Acórdão do Tribunal da Relação de Coimbra
Processo:
421/10.0TBVIS.C1
Nº Convencional: JTRC
Relator: FRANCISCO CAETANO
Descritores: EXPROPRIAÇÃO
BENFEITORIA
INDEMNIZAÇÃO
Data do Acordão: 12/11/2012
Votação: DECISÃO SINGULAR
Tribunal Recurso: VISEU 3º J C
Texto Integral: S
Meio Processual: APELAÇÃO
Decisão: CONFIRMADA
Legislação Nacional: 23º Nº 1 E 29º Nº 2 DO CE
Sumário: I – Constitui benfeitoria, como tal indemnizável, a existência de um muro de vedação e suporte em parcela expropriada por utilidade pública;

II – Não obstante a parcela se inserir em “espaço agrícola” e consequentemente o solo da parcela expropriada ter a natureza de para outros fins, nada impede que a perda da capacidade edificativa da parte sobrante, para habitação do respectivo agricultor e instalações de apoio agrícola, integre o cômputo da indemnização global da expropriação.
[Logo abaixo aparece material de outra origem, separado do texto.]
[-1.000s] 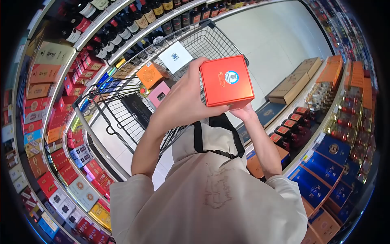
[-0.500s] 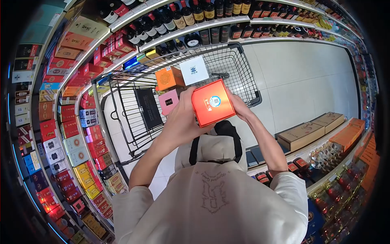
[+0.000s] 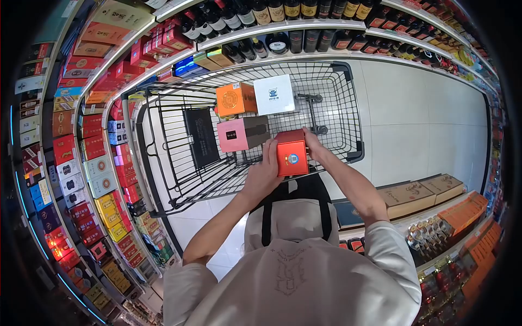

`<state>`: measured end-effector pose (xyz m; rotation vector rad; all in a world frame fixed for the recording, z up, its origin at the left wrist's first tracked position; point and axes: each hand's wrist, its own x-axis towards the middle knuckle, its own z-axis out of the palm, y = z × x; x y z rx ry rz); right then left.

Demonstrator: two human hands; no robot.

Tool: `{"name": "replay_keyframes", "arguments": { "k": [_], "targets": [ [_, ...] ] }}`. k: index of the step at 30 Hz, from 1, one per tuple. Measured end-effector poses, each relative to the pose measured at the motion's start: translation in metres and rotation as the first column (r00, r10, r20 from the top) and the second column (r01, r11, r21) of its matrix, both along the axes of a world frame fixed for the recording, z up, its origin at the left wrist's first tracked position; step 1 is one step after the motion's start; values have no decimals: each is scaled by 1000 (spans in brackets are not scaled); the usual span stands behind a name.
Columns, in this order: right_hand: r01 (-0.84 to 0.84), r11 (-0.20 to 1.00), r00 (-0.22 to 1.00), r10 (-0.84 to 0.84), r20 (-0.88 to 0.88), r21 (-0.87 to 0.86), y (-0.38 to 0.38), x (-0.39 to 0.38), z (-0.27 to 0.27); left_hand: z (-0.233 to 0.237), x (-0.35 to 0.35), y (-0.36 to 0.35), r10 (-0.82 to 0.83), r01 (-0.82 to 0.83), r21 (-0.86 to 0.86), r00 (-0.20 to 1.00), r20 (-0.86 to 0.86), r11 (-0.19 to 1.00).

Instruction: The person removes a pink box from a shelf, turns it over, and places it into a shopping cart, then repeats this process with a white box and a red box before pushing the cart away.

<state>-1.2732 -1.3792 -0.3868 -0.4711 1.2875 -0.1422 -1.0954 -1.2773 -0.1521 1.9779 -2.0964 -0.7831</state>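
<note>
A red gift box [image 3: 292, 158] with a round blue-and-white sticker sits between my hands, low over the near side of the shopping cart [image 3: 356, 154]. My left hand [image 3: 264, 171] grips its left side and my right hand [image 3: 315, 145] its right. Whether its underside touches the basket is hidden. Inside the cart, a pink and dark box [image 3: 235, 136] lies just left of the red one. An orange box [image 3: 230, 101] and a white box [image 3: 273, 94] stand side by side behind it.
A black panel [image 3: 200, 138] hangs at the cart's left end. Shelves of boxed goods [image 3: 100, 174] curve along the left, and bottles [image 3: 304, 10] line the shelf beyond. Brown cartons [image 3: 408, 198] lie on a low shelf at right.
The red box has moved down and away from my body, to the cart's near side, with both hands still around it. The view has shifted, showing more of the pink box.
</note>
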Motion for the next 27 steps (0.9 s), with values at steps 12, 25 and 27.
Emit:
{"name": "replay_keyframes", "arguments": {
  "k": [12, 25, 27],
  "targets": [
    [458, 880, 884, -466, 46, 125, -14, 30, -141, -116, 21, -28, 50, -22, 174, 986, -159, 984],
    [398, 916, 907, -401, -127, -48, -30, 59, -178, -192, 38, -47, 159, -117, 356, 983, -91, 927],
    [396, 912, 911, -404, -83, -106, -27, 63, -188, -195, 42, -44, 241, -179, 328, 957, -161, 928]
  ]
}}
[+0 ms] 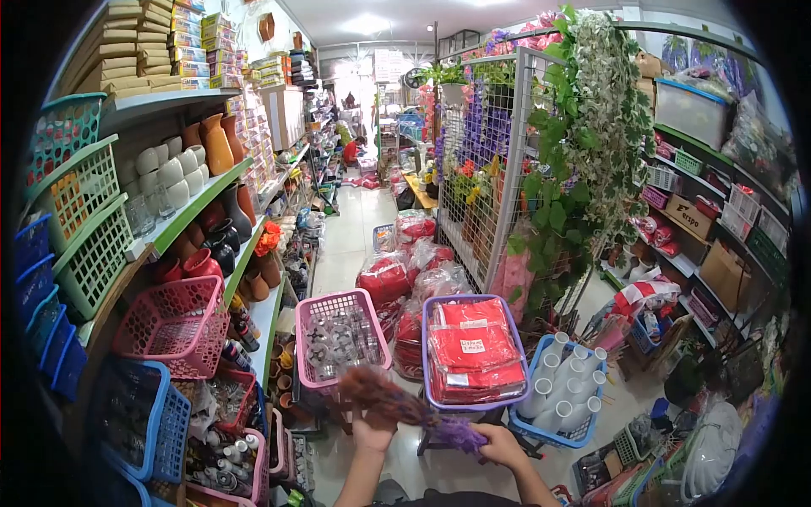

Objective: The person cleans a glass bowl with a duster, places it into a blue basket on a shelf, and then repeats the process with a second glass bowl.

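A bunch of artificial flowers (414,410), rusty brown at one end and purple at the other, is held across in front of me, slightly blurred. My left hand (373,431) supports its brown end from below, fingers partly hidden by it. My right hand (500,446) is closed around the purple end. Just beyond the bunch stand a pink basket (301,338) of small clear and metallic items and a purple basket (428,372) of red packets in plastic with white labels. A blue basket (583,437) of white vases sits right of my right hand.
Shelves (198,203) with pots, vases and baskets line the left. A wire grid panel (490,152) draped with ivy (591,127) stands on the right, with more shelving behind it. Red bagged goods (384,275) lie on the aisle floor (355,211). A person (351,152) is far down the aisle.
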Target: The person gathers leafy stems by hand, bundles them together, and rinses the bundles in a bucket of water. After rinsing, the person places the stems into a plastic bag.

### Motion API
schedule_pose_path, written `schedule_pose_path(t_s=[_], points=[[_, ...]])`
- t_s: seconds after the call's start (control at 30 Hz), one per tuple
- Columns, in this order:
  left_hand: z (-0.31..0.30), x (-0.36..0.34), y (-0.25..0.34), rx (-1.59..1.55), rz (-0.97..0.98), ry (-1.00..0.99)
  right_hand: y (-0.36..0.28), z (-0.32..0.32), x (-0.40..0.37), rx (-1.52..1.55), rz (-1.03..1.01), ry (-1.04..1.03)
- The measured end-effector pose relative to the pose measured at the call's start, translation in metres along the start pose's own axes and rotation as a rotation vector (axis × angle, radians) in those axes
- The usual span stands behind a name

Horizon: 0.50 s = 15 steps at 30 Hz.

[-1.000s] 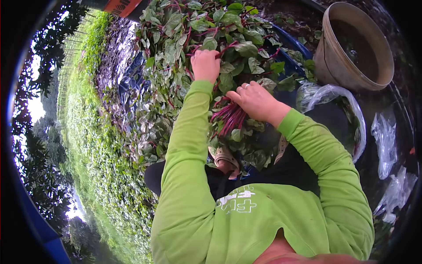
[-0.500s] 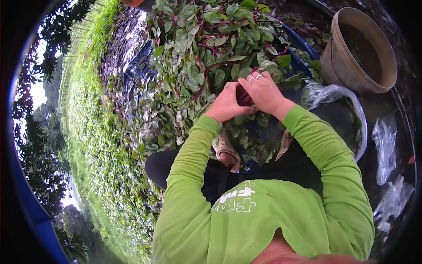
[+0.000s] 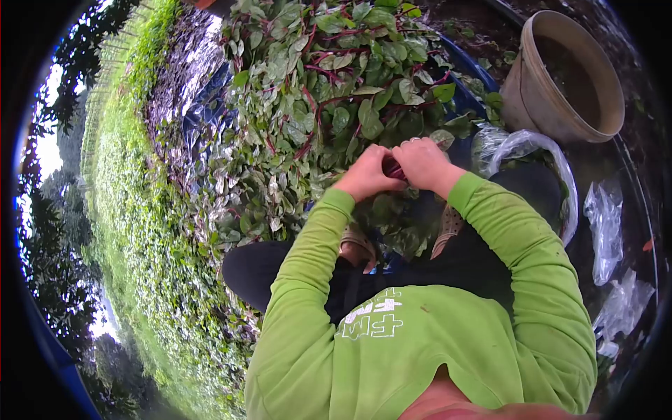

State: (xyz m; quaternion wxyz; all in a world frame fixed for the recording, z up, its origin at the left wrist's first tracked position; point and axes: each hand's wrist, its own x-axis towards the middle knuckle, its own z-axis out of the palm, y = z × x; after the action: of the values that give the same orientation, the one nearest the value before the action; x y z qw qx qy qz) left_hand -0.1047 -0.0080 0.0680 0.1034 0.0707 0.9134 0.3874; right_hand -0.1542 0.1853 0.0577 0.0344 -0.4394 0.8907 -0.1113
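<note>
Both my hands meet over my lap, around a bunch of purple-red leafy stems. My left hand curls round the stems from one side, thumb in front. My right hand, with rings on a finger, closes over the top of them from the other side. Green leaves hang just below my hands, between my sandals. Right in front spreads a large heap of the same leafy vines with purple stems. My fingers partly hide what they grip.
A brown bucket stands tilted at the upper right. Beside my knee is an open clear plastic bag with greens in it. Crumpled plastic bags lie farther right. Blue sheeting shows under the heap; low plants cover the left.
My hands have come down a little toward my body, still together on the stems. My right fingers have curled in more. The view has shifted slightly.
</note>
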Motion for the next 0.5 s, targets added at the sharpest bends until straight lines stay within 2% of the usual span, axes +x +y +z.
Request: schedule_pose_path(t_s=[0.07, 0.13, 0.2, 0.27, 0.3, 0.4, 0.43, 0.5], points=[[-0.025, 0.036, -0.014, -0.094, 0.048, -0.019, 0.004, -0.003, -0.003, -0.042, -0.013, -0.017], [-0.028, 0.091, -0.045, -0.142, 0.19, 0.203, 0.008, -0.015, -0.002, -0.135, -0.062, -0.082], [-0.02, 0.145, -0.052, -0.035, 0.142, 0.32, 0.012, -0.016, -0.003, -0.078, -0.085, -0.043], [0.01, 0.185, -0.067, 0.272, -0.017, 0.405, 0.013, -0.009, -0.006, 0.002, -0.095, 0.015], [0.013, 0.195, -0.058, 0.425, -0.094, 0.451, 0.012, -0.009, -0.006, 0.002, -0.067, 0.002], [0.012, 0.189, -0.039, 0.628, -0.231, 0.265, 0.018, -0.015, -0.009, -0.034, -0.044, 0.007], [0.012, 0.177, -0.031, 0.497, -0.205, 0.35, 0.021, -0.015, -0.011, -0.014, -0.039, 0.054], [0.006, 0.153, -0.04, 0.3, -0.09, 0.343, 0.03, -0.017, -0.01, 0.03, -0.039, 0.153]])
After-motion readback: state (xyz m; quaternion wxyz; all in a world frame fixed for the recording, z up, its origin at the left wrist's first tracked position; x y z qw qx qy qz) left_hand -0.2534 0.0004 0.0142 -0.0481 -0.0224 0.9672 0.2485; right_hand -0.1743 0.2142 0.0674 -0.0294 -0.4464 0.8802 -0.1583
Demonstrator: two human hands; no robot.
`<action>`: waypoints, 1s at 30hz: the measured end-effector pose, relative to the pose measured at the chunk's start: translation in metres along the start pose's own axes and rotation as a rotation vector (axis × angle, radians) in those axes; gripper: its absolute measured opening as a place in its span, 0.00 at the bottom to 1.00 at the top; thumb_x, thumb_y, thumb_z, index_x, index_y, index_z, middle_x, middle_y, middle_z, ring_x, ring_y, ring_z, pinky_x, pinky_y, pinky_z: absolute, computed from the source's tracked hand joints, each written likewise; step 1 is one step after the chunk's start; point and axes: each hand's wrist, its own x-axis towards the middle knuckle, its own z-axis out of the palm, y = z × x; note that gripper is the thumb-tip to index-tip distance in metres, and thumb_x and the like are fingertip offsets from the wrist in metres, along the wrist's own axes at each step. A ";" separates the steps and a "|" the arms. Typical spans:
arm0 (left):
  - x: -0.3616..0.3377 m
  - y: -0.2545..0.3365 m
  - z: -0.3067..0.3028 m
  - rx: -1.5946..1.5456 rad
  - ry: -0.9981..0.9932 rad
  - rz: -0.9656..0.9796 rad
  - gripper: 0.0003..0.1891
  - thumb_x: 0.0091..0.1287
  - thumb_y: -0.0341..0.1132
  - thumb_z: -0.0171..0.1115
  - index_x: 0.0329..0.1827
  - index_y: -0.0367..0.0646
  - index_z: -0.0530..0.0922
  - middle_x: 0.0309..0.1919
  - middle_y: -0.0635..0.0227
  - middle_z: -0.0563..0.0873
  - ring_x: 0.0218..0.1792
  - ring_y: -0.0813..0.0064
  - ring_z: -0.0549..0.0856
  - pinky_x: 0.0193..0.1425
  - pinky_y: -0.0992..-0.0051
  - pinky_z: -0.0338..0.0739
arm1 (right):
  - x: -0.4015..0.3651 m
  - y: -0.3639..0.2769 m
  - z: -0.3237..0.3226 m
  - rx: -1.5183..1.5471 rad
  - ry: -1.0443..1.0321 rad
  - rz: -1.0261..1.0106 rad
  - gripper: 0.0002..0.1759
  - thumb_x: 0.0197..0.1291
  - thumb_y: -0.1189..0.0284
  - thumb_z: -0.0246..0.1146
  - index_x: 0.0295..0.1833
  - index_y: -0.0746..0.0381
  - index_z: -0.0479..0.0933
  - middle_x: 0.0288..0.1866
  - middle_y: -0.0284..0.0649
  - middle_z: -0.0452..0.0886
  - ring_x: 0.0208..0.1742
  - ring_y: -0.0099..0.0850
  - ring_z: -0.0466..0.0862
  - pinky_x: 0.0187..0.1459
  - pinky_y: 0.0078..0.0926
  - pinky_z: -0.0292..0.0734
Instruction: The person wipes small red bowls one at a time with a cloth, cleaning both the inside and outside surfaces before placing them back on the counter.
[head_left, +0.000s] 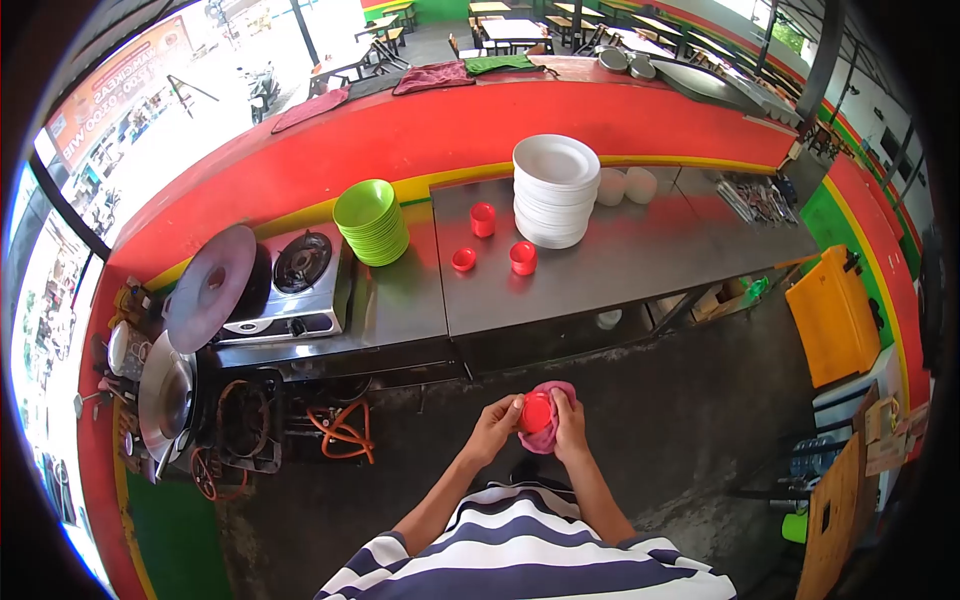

Decisão Texto Integral: Decisão singular no Tribunal da Relação de Coimbra:

            1. Relatório

“EP - Estradas de Portugal, SA”, entidade que sucedeu a “EP - Estradas de Portugal, EPE”, instaurou processo especial de expropriação contra os herdeiros (e respectivos cônjuges) de A..., ou seja, B..., C...e marido D..., E... e marido F..., G..., H...e marido I..., J...e marido L..., K e ex-esposa M...(à data da sucessão ainda não eram divorciados), N... e marido O..., P...e marido Q..., R...e esposa S..., T..., U...e esposa V..., X... e mulher Z..., com vista à expropriação de uma parcela de terreno identificada com o n.º 32, necessária à realização da obra da A 25-IP 5 – Lanço nó do IC 2-Viseu, Sublanço Faíl-Viseu, mais tarde designada por A24, com a área de 6827 m2, a destacar do prédio rústico sito na freguesia de S. Cipriano, concelho de Viseu, inscrito na matriz predial rústica sob o artigo 990 dessa freguesia e omisso na Conservatória do Registo Predial de Viseu, que confronta a norte com Guilhermina de Jesus e a sul, nascente e poente com Caminho.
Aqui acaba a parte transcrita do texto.